**WORK ITEM**
Everything in the listing must be repeated exactly, apart from the images.

**MATERIAL PROVIDED**
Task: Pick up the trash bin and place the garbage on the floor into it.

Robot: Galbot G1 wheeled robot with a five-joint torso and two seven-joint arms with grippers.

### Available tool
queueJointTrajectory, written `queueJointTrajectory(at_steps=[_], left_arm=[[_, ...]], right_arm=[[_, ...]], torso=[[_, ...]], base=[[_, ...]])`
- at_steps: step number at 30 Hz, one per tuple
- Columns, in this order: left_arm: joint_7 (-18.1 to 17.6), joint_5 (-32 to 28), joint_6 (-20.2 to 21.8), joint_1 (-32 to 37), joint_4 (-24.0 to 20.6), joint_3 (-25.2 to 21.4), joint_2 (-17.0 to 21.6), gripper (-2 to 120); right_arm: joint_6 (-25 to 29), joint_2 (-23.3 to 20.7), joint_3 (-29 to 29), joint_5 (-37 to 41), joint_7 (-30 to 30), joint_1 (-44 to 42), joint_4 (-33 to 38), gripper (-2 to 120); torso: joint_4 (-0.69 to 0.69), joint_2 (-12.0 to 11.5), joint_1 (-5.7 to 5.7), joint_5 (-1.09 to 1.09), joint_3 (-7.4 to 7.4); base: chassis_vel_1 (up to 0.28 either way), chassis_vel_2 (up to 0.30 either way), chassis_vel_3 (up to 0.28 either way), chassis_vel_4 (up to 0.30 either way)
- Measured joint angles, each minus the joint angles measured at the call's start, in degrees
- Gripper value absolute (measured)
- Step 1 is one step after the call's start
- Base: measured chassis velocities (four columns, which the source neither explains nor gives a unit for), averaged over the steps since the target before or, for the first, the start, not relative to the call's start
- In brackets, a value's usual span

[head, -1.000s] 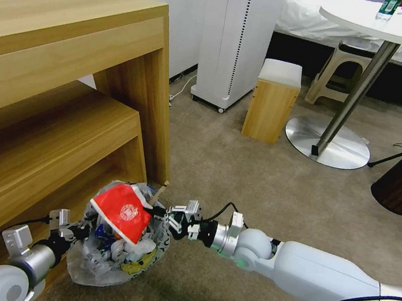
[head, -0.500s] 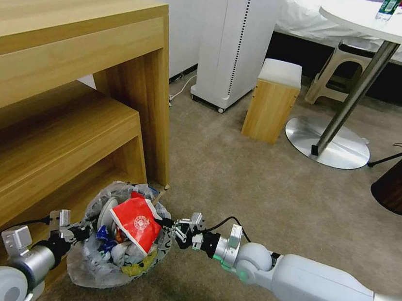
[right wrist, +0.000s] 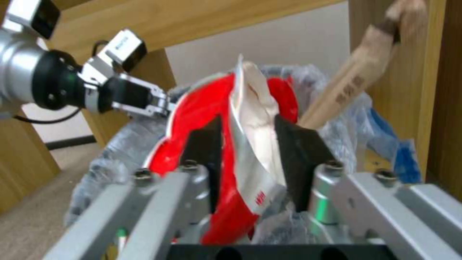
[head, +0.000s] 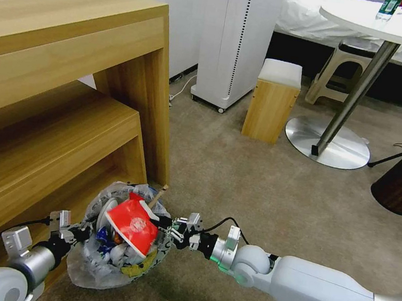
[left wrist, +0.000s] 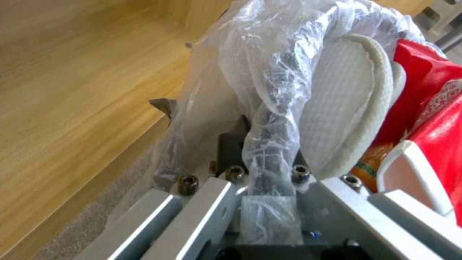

**TASK RESULT**
Task: Pick up the trash bin and place the garbage on the floor into it.

Robot: Galbot G1 wheeled robot with a five-joint torso and two seven-joint arms with grippers.

### Available tool
queueJointTrajectory, written `queueJointTrajectory(at_steps=[_], left_arm=[[_, ...]], right_arm=[[_, ...]], torso=[[_, ...]], base=[[_, ...]])`
- at_steps: step number at 30 Hz, one per tuple
- Columns, in this order: left_arm: joint_7 (-18.1 to 17.6), joint_5 (-32 to 28), joint_6 (-20.2 to 21.8), joint_1 (-32 to 37), joint_4 (-24.0 to 20.6), joint_3 (-25.2 to 21.4), joint_2 (-17.0 to 21.6), gripper (-2 to 120); right_arm: joint_6 (-25 to 29), joint_2 (-23.3 to 20.7), joint_3 (-29 to 29), joint_5 (-37 to 41), joint_7 (-30 to 30), joint_1 (-44 to 42), joint_4 (-33 to 38), gripper (-2 to 120); torso: joint_4 (-0.69 to 0.69), joint_2 (-12.0 to 11.5), joint_1 (-5.7 to 5.7), joint_5 (-1.09 to 1.09), joint_3 (-7.4 to 7.4); base: chassis_vel_1 (up to 0.28 either way), chassis_vel_2 (up to 0.30 either way), chassis_vel_3 (up to 0.28 either way), chassis_vel_4 (up to 0.30 either way)
- Measured joint angles, each minus the joint angles measured at the call's start, in degrees
- Gripper value absolute (measured)
- Step 1 is one step after the call's start
- Base: measured chassis velocities (four columns, which the source neither explains nor gives a unit for), averaged over the steps since the target before or, for the first, the start, not relative to the call's start
- In brackets, a value's usual span

[head, -1.000s] 
[head, -0.500s] 
[right wrist, +0.000s] 
[head, +0.000s] 
[left wrist, +0.000s] 

This exercise is finished.